Omit the pictures and print exactly the lines of the listing below, starting at the first and ending at the line containing "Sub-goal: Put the".
*** Opening COLLECTED MATERIAL ***
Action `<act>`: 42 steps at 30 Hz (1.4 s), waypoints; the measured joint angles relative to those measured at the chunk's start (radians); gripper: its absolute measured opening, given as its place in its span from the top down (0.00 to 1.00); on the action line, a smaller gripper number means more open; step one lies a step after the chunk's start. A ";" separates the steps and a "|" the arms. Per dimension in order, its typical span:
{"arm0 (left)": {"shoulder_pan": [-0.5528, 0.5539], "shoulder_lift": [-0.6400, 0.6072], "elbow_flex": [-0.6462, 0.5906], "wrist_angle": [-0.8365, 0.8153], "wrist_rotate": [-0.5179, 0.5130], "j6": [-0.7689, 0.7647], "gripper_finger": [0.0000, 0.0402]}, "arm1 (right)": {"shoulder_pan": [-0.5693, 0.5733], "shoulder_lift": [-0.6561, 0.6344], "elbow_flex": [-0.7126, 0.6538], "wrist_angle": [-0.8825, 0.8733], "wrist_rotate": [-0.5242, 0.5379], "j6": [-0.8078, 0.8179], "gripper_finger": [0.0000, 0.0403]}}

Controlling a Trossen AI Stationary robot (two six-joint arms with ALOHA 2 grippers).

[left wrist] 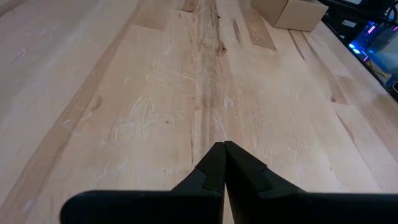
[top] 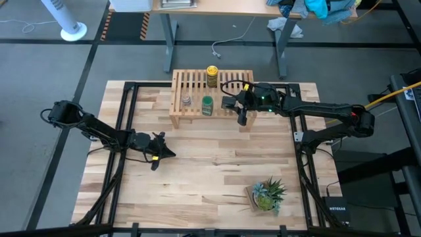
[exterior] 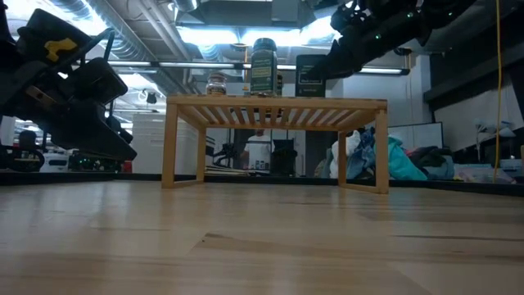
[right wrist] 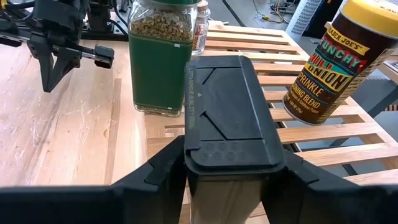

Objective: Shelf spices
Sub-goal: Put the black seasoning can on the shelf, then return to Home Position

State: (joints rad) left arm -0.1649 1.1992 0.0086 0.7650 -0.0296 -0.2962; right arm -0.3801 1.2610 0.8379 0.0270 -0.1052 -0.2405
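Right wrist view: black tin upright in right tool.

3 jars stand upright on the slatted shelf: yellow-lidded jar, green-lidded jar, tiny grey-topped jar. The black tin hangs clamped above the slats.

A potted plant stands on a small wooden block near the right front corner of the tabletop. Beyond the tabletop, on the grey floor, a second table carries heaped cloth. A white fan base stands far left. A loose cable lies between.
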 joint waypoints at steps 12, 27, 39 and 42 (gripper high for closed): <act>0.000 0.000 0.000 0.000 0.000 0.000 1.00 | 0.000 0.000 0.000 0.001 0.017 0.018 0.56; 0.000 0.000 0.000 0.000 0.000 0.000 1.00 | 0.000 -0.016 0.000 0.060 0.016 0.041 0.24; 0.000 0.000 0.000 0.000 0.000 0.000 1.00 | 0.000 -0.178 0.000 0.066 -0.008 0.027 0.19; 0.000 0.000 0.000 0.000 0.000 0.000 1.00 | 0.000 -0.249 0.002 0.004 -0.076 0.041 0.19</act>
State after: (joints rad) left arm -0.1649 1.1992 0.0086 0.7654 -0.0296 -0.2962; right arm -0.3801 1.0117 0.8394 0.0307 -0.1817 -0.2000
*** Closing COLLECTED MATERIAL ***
_REPLY_
Action `<act>`: 42 steps at 30 Hz (1.4 s), waypoints; the measured joint angles relative to those measured at the chunk's start (radians); gripper: its absolute measured opening, given as its place in its span from the top down (0.00 to 1.00); on the action line, a smaller gripper number means more open; step one lies a step after the chunk's start. A ";" separates the steps and a "|" the arms. Per dimension in order, its typical span:
{"arm0 (left)": {"shoulder_pan": [-0.5528, 0.5539], "shoulder_lift": [-0.6400, 0.6072], "elbow_flex": [-0.6462, 0.5906], "wrist_angle": [-0.8365, 0.8153], "wrist_rotate": [-0.5179, 0.5130], "j6": [-0.7689, 0.7647], "gripper_finger": [0.0000, 0.0402]}, "arm1 (right)": {"shoulder_pan": [-0.5693, 0.5733], "shoulder_lift": [-0.6561, 0.6344], "elbow_flex": [-0.7126, 0.6538], "wrist_angle": [-0.8825, 0.8733], "wrist_rotate": [-0.5242, 0.5379], "j6": [-0.8078, 0.8179], "gripper_finger": [0.0000, 0.0403]}}

Controlling a Trossen AI Stationary robot (two six-joint arms with ALOHA 2 grippers).

[left wrist] 
[top] 
[exterior] 
[right wrist] 

Objective: Shelf spices
Sub-goal: Put the black seasoning can on the shelf, then return to Home Position

Exercise complete, with nothing further to add.